On 11/12/12 4:14 AM, "Martin J. Dürst" wrote:
> Like others, I'd like to express my personal view of the future of
> internationalized identifiers.
> 
> At the start of internationalization, it was very clear that content had
> to come first. Fortunately, today, it's easy to write a Web page or an
> email in almost any languages one wishes.
> 
> Identifiers were a next area of concern. In some contexts, e.g. file
> names, users now take them for granted. On any OS, it would be a big
> hassle if a user had to cook up a romanized or translated name for a
> document just because the OS was ASCII-only. I can say that from my own
> experience; working in Japan, I get lots of job-related documents with
> non-ASCII names, and create some myself. This lets me feel the need for
> internationalized identifiers every day.
> 
> In the IETF, there has also been a lot of work. Internationalized Domain
> Names have come a long way since I put out the first proposal in 1996.
> Email Address Internationalization (EAI) went through an experimental
> phase and is now very close to completing Proposed Standards. Other
> technologies such as XMPP use non-ASCII identifiers, too. With
> stringprep and precis, the IETF has also done a lot of work in the area
> of equivalence of internationalized identifiers.
> 
> For URIs and IDNs, internationalization is available via ACE
> (ASCII-compatible encoding). This addresses low-level
> backwards-compatibility issues (e.g. HTTP 1.1). But the user obviously
> wants to see räksmörgås, and is annoyed by xn--rksmrgs-5wao1o or
> r%C3%A4ksm%C3%B6rg%C3%A5s. EAI and XMPP take this a step further, they
> just use UTF-8. For EAI, this is amazing because for the longest time,
> there was only the mantra "email will always stay 7-bit".
> 
> So things move, even if not at a very fast pace. And my prediction is
> that they will continue to move. Users prefer to see what they can read.
> Implementers prefer UTF-8 rather than a charset zoo. If a new protocol
> or format (in the IETF or elsewhere) is UTF-8 only, there is not much of
> a point to transfer URIs or IDNs in ACE form. But neither are these just
> presentation elements, or just something that needs pre-processing.
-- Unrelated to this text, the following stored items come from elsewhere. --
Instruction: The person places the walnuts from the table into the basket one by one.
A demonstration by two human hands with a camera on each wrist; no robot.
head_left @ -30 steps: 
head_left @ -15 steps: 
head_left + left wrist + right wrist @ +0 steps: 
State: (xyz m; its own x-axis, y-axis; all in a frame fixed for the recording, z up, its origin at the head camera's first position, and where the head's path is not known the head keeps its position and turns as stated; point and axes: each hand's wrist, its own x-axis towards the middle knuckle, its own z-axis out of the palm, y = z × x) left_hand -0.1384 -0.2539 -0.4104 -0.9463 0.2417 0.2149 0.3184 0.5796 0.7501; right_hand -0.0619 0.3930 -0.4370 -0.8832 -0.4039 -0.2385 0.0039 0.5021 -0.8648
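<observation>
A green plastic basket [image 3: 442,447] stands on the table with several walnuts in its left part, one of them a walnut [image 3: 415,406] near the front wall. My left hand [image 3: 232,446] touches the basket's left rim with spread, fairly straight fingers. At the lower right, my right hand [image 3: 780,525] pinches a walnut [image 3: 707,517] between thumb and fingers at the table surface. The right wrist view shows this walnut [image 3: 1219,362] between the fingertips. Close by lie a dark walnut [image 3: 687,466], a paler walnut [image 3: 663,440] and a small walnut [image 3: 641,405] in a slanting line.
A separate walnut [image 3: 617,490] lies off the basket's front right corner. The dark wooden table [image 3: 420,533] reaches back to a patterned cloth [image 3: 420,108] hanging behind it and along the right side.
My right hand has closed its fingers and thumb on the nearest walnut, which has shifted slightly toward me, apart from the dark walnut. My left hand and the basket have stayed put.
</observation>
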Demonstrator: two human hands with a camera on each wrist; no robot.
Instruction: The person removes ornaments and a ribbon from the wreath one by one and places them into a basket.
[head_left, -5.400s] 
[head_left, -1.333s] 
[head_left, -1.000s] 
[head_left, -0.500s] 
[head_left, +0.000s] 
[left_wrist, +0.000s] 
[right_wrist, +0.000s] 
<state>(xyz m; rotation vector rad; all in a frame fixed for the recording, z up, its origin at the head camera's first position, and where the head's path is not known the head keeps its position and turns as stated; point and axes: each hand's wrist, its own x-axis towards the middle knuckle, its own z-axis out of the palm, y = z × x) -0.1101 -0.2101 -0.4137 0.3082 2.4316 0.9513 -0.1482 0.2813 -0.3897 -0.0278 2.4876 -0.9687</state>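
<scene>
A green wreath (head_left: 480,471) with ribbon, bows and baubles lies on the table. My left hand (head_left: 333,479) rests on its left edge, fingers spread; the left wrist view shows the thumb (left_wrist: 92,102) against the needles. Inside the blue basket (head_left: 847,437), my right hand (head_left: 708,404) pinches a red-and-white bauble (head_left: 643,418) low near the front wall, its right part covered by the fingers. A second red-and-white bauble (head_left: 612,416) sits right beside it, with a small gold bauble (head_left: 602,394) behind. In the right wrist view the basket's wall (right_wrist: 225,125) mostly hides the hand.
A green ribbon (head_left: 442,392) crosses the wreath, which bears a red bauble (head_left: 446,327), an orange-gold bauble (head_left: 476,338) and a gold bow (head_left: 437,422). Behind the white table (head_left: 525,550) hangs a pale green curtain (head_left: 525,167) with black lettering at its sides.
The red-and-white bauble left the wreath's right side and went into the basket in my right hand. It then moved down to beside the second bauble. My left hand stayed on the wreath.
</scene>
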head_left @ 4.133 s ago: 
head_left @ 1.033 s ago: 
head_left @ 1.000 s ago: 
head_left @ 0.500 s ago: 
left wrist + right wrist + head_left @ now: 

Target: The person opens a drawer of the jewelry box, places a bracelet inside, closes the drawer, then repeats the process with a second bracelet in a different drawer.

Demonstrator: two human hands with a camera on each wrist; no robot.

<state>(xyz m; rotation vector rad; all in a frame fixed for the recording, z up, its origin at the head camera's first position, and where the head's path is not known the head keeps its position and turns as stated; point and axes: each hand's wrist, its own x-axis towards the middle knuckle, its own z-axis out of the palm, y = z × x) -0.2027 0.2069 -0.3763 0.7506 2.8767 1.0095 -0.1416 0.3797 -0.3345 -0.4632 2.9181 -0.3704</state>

That all seems reasonable.

> Based on this background:
> 
> * I support closing the IETF IRI WG. 

Sadly, I concur with you and Larry here.

> Most of the work on IRIs (from ca.
> 1995 to 2009) was done without a WG. A WG is not a precondition for work
> to get done, and not a way to make work magically faster.

True. As you know, I've put a lot of work into reaching for a successful
conclusion to the IRI WG (not as much as you and Larry, for sure), and
I'm disappointed that we were not able to to involve more participants
and contributors. As SM notes in his reply to Larry, that seems to be
the way of the world with regard to internationalization (and even
something as fundamental as URIs).

> * Some time after RFC 3987 was published, I started to update it
> (http://tools.ietf.org/html/draft-duerst-iri-bis-00) to take into
> account errata and feedback from implementers. I plan to continue this
> work.

I'm happy to hear it.

> * I will continue to support Anne in his work on the WHATWG URL spec. In
> particular, documenting browser bugwards-compatibility and getting the
> browsers to align their implementations in this area is very important,
> and very hard.

Indeed.

> * There are other implementations than browsers and other technologies
> than HTML and its surroundings. Browsers have very peculiar market
> pressures on bugwards compatibility that fortunately don't apply in the
> same way to other implementations. Also, other implementations are
> processing URIs/IRIs/URLs in other ways than browsers. I plan to work to
> make sure these needs are covered, too, in whatever form that may take.

Great.

> * I hope that we can find a good way to proceed with RFC 4395bis
> (registration), and am willing to contribute. There is a lot of good
> stuff in there registration-wise and internationalization-wise. Of the
> four WG specs, it is the one with the most open issues, but probably the
> one which can be moved forward most quickly.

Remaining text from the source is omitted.